▶ Work required
What needs reproducing is the run of lines in the data below starting at the line with "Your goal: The" and ending at the line with "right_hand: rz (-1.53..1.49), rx", both ends included. Copy it exactly, without pictures, and add nothing.

━━━━━━━━━━━━━━━━━━━━━━━━━━━━━━

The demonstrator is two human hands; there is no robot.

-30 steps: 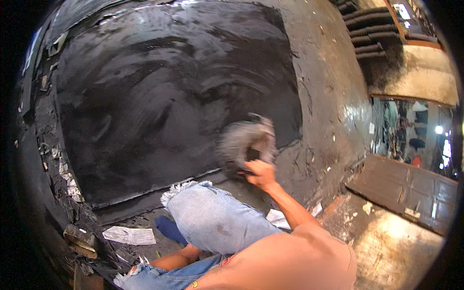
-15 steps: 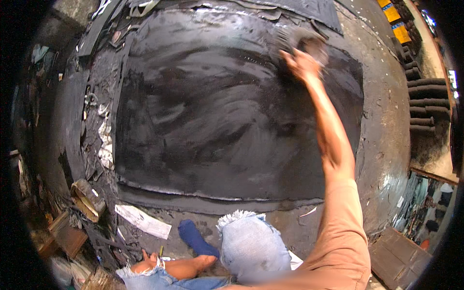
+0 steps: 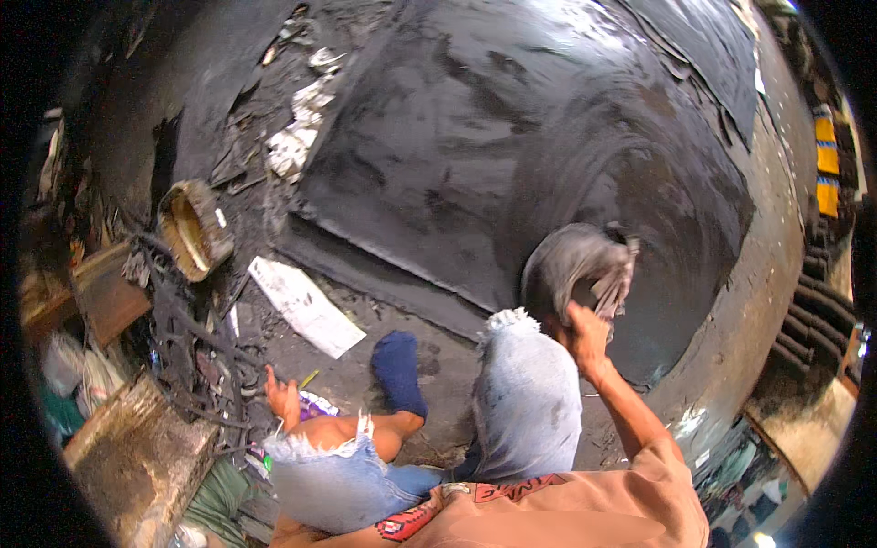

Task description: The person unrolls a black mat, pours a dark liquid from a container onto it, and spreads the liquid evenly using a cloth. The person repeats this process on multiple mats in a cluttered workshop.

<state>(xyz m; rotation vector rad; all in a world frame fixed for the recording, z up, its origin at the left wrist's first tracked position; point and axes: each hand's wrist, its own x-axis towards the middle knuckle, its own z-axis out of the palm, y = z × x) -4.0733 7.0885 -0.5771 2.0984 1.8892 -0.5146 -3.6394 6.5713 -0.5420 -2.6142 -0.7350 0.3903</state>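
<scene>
My right hand is closed on a bunched, grey, dirt-stained rag. The rag lies against the near right part of a large black sheet, just beyond my raised knee. Dark, curved smears cross the sheet's surface. My left hand is low at the left, beside my bent leg, with its fingers apart. Near its fingers are a thin yellow-green stick and a small purple-and-white item; whether the hand touches them I cannot tell.
A white paper strip lies before my blue-socked foot. An open container and dark strips are on the left. White scraps line the sheet's left edge. Stacked dark rolls and yellow packages stand at the right.
My right hand has drawn the rag from the sheet's far right part back toward my knee. The view has turned and shifted. My left hand stays beside my leg.
</scene>
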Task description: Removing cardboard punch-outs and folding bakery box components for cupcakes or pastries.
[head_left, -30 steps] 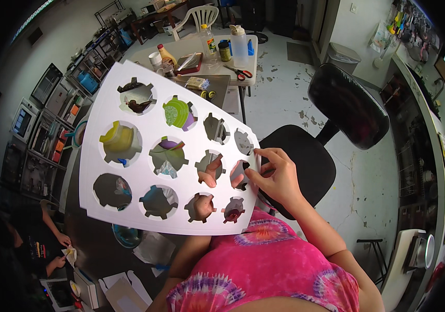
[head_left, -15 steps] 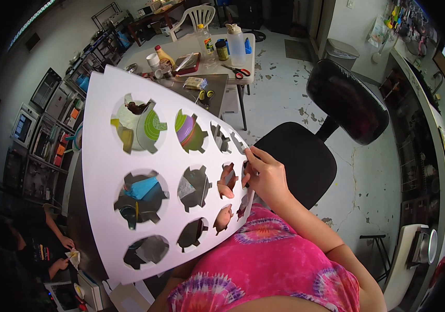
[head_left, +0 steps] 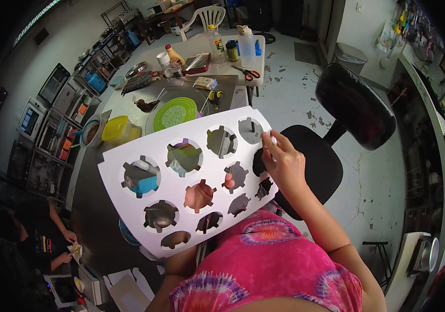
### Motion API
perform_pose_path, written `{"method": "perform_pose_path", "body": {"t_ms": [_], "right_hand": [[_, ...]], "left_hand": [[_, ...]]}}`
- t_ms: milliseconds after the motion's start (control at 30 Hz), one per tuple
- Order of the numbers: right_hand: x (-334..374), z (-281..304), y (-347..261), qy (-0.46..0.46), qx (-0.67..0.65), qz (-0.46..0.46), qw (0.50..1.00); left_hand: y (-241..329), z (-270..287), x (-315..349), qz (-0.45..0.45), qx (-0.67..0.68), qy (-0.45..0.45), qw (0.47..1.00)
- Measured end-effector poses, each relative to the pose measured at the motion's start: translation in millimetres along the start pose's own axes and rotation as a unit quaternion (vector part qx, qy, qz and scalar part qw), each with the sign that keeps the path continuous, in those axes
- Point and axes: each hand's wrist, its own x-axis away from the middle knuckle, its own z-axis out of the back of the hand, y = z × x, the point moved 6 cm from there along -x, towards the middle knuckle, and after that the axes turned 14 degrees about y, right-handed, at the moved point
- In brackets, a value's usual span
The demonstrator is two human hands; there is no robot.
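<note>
A white cardboard cupcake insert (head_left: 181, 138) with rows of round, notched holes is held up at a tilt in front of me. At its upper right corner my right hand (head_left: 287, 158) is closed in a pinch on the edge, by the corner hole. My left hand (head_left: 200, 196) is behind the sheet, holding it from below; skin shows through a middle hole and fingertips through the hole to its right. The rest of that hand is hidden. Through another hole part of a blue thing (head_left: 147, 185) shows on the table.
The steel table (head_left: 90, 208) bears a green round mat (head_left: 175, 113), a yellow tub (head_left: 118, 129) and yellow-black scissors (head_left: 215, 96). Bottles and red-handled scissors (head_left: 248, 74) lie beyond. A black chair (head_left: 310, 161) stands right. A person (head_left: 40, 234) works at the left.
The insert has tipped flatter and dropped lower, uncovering the green mat and yellow tub. My right hand has moved slightly right, staying at the edge. The view has shifted a little.
</note>
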Motion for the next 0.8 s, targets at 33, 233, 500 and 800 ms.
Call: {"method": "perform_pose_path", "body": {"t_ms": [33, 233, 500, 800], "right_hand": [[-2, 1, 1, 0.002, 0.0, -0.001, 1.0], [-11, 10, -19, -0.041, 0.008, -0.001, 0.999], [-8, 11, -40, -0.06, -0.139, 0.05, 0.987], [-5, 2, -40, 0.007, -0.17, 0.007, 0.985]], "left_hand": [[21, -23, 20, -0.033, 0.152, -0.293, 0.943], [10, -16, 21, -0.098, 0.28, -0.267, 0.917], [-3, -21, 24, -0.119, 0.171, -0.229, 0.951], [15, -40, 50, -0.265, -0.195, -0.059, 0.942]]}}
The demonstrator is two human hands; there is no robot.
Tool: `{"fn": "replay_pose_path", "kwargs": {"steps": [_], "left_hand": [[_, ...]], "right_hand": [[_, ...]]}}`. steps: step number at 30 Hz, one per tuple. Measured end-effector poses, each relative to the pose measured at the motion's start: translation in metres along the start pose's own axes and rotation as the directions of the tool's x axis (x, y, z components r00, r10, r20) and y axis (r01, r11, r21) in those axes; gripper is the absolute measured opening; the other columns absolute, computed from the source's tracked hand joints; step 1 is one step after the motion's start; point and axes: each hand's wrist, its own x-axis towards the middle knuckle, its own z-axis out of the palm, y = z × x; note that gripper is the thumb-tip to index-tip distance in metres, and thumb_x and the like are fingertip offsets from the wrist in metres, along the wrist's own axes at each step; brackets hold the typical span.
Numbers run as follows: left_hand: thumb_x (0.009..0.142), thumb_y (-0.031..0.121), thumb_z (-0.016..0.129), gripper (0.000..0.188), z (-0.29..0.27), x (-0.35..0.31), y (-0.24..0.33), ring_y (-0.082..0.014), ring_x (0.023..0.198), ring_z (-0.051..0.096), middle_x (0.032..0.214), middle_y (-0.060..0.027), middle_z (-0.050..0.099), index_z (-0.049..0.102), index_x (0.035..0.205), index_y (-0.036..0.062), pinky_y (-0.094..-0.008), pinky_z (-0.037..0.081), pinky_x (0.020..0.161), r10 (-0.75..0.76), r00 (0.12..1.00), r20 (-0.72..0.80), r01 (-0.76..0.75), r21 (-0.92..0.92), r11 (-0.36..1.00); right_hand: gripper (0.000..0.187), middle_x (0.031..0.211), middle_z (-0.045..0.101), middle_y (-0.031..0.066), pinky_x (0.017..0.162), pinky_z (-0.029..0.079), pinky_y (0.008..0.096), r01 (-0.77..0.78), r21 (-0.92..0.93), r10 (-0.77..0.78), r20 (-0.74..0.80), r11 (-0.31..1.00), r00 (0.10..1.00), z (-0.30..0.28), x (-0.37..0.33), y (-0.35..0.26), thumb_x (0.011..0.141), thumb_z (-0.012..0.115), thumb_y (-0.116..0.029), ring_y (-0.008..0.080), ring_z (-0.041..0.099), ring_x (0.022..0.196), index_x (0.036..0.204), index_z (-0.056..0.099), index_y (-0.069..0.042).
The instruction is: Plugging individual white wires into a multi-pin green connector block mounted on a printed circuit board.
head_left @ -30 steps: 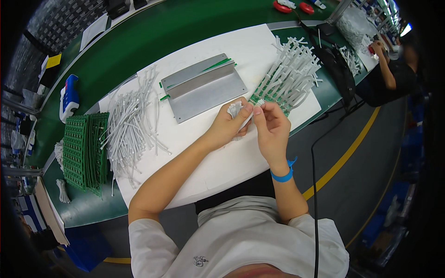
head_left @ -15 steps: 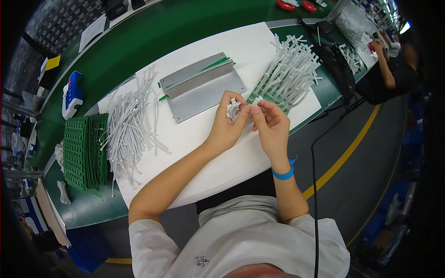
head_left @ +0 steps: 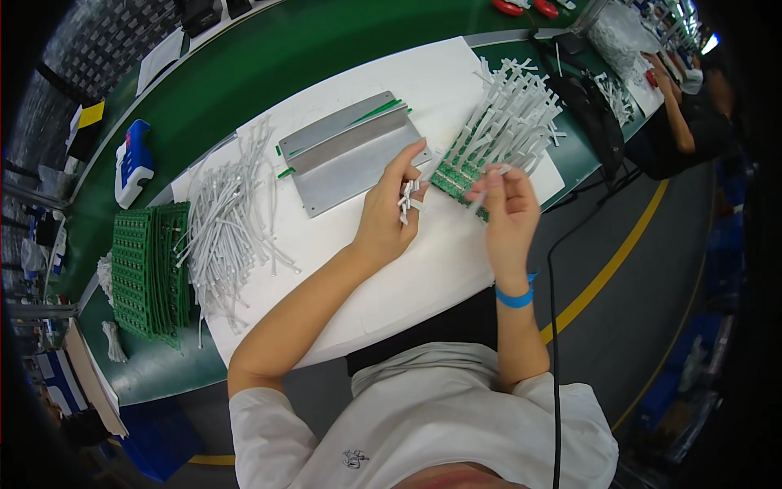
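My left hand (head_left: 384, 210) is closed around a small clump of folded white cable pieces (head_left: 407, 198), their ends sticking out between thumb and fingers. To its right, my right hand (head_left: 511, 208) pinches a white cable (head_left: 481, 198), blurred by motion, over the near end of a green circuit board panel (head_left: 456, 178). Many white flat cables (head_left: 513, 110) stand up in rows from that panel. Just beyond my left hand is an angled metal fixture (head_left: 358, 151) with green strips lying along it.
Left of the fixture lies a heap of white cables (head_left: 232, 220), beside a stack of green circuit boards (head_left: 147, 273). A blue-and-white device (head_left: 133, 165) stands farther back. White sheeting (head_left: 326, 326) covers the bench. A black cord (head_left: 552, 326) hangs at right; another person (head_left: 684, 130) works beyond.
My hands have come apart. The right has moved right and slightly nearer with a white cable in its fingers; the left has shifted slightly left, still holding its clump.
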Motion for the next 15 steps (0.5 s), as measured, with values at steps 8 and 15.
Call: {"fn": "replay_pose_path", "kwargs": {"steps": [8,15], "left_hand": [[0.104,0.006,0.059,0.042,0.000,0.006,-0.004,-0.0078,0.070,0.042,0.083,0.0029,0.043,0.054,0.145,0.0064,-0.0250,0.038,0.064,-0.368,0.929,0.048,0.370,-0.197,0.908],[0.080,0.008,0.073,0.053,-0.025,0.015,-0.004,-0.0191,0.063,0.050,0.076,-0.0025,0.046,0.067,0.132,0.0178,-0.0308,0.041,0.056,0.527,0.828,0.191,-0.559,0.354,0.750]], "right_hand": [[0.012,0.087,0.070,0.0122,0.064,0.050,0.0302,0.300,-0.614,-0.099,0.339,0.730,0.936,-0.029,0.030,-0.037,0.096,0.067,-0.002,0.0175,0.063,0.069,0.104,0.075,0.002],[0.010,0.085,0.071,0.0120,0.061,0.052,0.0367,0.320,-0.767,0.043,0.410,0.556,0.911,-0.030,0.044,-0.042,0.088,0.073,-0.007,0.0285,0.068,0.067,0.095,0.076,-0.002]]}}
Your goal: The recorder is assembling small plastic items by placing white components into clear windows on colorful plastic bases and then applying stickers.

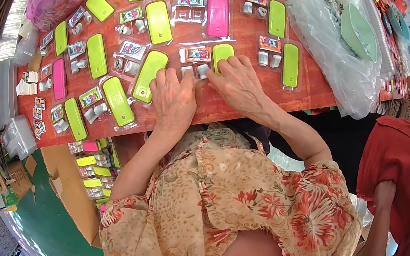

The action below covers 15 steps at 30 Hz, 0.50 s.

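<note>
A clear plastic blister tray [199, 65] lies at the table's near middle. It holds a lime-green oblong case [222, 52], a small orange printed packet [198, 54] and white rolls [202, 71]. My left hand [175, 98] is closed at the tray's left edge, its knuckles beside another tray's tilted lime case [151, 75]. Curled over the near right part of the same tray, my right hand [238, 84] covers the lower end of its green case. The fingertips of both hands are partly hidden.
Several similar trays cover the red table [264, 104], with lime or pink cases [218, 15]. Printed cards [38, 117] lie at the left edge. A clear bag [336, 57] with a pale green scoop [357, 32] stands right. An open carton [76, 198] holds packed trays. A person's arm [381, 208] shows lower right.
</note>
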Motion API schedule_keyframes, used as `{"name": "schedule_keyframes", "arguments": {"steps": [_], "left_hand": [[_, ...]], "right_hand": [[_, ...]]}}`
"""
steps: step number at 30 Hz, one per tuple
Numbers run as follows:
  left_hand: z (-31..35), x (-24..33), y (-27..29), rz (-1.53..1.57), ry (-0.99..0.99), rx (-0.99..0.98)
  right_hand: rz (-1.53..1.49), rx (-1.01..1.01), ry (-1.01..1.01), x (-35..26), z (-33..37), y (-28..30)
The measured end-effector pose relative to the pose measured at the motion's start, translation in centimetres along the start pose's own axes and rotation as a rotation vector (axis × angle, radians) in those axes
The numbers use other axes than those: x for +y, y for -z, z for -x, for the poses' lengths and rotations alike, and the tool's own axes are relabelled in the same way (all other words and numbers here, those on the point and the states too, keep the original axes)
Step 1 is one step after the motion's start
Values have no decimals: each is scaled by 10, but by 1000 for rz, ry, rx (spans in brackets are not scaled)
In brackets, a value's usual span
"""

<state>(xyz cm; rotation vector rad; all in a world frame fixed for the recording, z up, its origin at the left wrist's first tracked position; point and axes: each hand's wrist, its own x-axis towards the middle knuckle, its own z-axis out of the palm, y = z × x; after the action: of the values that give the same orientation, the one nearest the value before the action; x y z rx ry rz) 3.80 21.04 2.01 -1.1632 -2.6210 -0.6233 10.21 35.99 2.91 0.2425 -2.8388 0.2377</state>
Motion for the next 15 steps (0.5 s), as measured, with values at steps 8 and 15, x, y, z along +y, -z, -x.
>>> {"name": "schedule_keyframes", "arguments": {"steps": [8,15], "left_hand": [[7,0,-3,39,39,-10],[4,-1,-2,43,32,25]], "right_hand": [[-253,49,-83,13,-12,-1],[-62,60,35,28,-31,-17]]}}
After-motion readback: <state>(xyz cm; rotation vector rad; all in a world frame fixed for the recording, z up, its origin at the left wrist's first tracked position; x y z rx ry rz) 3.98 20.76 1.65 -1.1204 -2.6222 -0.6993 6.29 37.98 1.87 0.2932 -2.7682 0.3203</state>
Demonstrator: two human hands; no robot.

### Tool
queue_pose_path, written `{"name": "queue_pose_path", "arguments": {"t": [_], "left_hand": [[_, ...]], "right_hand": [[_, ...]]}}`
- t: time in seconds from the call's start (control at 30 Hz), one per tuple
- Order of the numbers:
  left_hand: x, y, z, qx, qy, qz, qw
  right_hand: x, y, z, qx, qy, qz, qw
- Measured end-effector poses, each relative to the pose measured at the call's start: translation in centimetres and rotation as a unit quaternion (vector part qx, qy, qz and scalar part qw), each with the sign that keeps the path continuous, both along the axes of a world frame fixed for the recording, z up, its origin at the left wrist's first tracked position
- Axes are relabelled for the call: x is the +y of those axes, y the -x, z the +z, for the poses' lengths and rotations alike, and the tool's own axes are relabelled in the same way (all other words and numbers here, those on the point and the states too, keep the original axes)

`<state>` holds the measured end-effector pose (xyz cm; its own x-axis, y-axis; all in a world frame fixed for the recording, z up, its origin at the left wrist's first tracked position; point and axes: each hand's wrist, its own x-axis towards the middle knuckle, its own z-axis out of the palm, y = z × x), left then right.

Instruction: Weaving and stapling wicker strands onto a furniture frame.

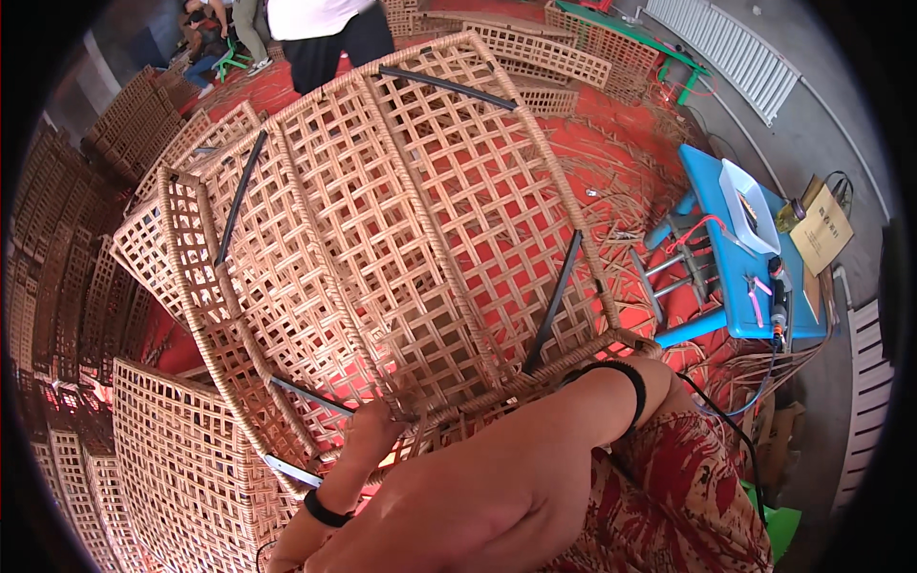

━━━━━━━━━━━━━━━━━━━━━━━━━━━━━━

▶ Response area
Your goal: The recorder is assembling small plastic items by placing white components into clear windows on colorful plastic bases and then applying stickers.


The action below covers 15 steps at 30 Hz, 0.50 s.

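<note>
A clear plastic blister tray [199, 65] lies at the table's near middle. It holds a lime-green oblong case [222, 52], a small orange printed packet [198, 54] and white rolls [202, 71]. My left hand [175, 98] is closed at the tray's left edge, its knuckles beside another tray's tilted lime case [151, 75]. Curled over the near right part of the same tray, my right hand [238, 84] covers the lower end of its green case. The fingertips of both hands are partly hidden.
Several similar trays cover the red table [264, 104], with lime or pink cases [218, 15]. Printed cards [38, 117] lie at the left edge. A clear bag [336, 57] with a pale green scoop [357, 32] stands right. An open carton [76, 198] holds packed trays. A person's arm [381, 208] shows lower right.
</note>
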Motion API schedule_keyframes, used as `{"name": "schedule_keyframes", "arguments": {"steps": [_], "left_hand": [[_, ...]], "right_hand": [[_, ...]]}}`
"""
steps: step number at 30 Hz, one per tuple
Numbers run as follows:
  left_hand: z (-31..35), x (-24..33), y (-27..29), rz (-1.53..1.57), ry (-0.99..0.99), rx (-0.99..0.98)
  right_hand: rz (-1.53..1.49), rx (-1.01..1.01), ry (-1.01..1.01), x (-35..26), z (-33..37), y (-28..30)

The output as shown is complete.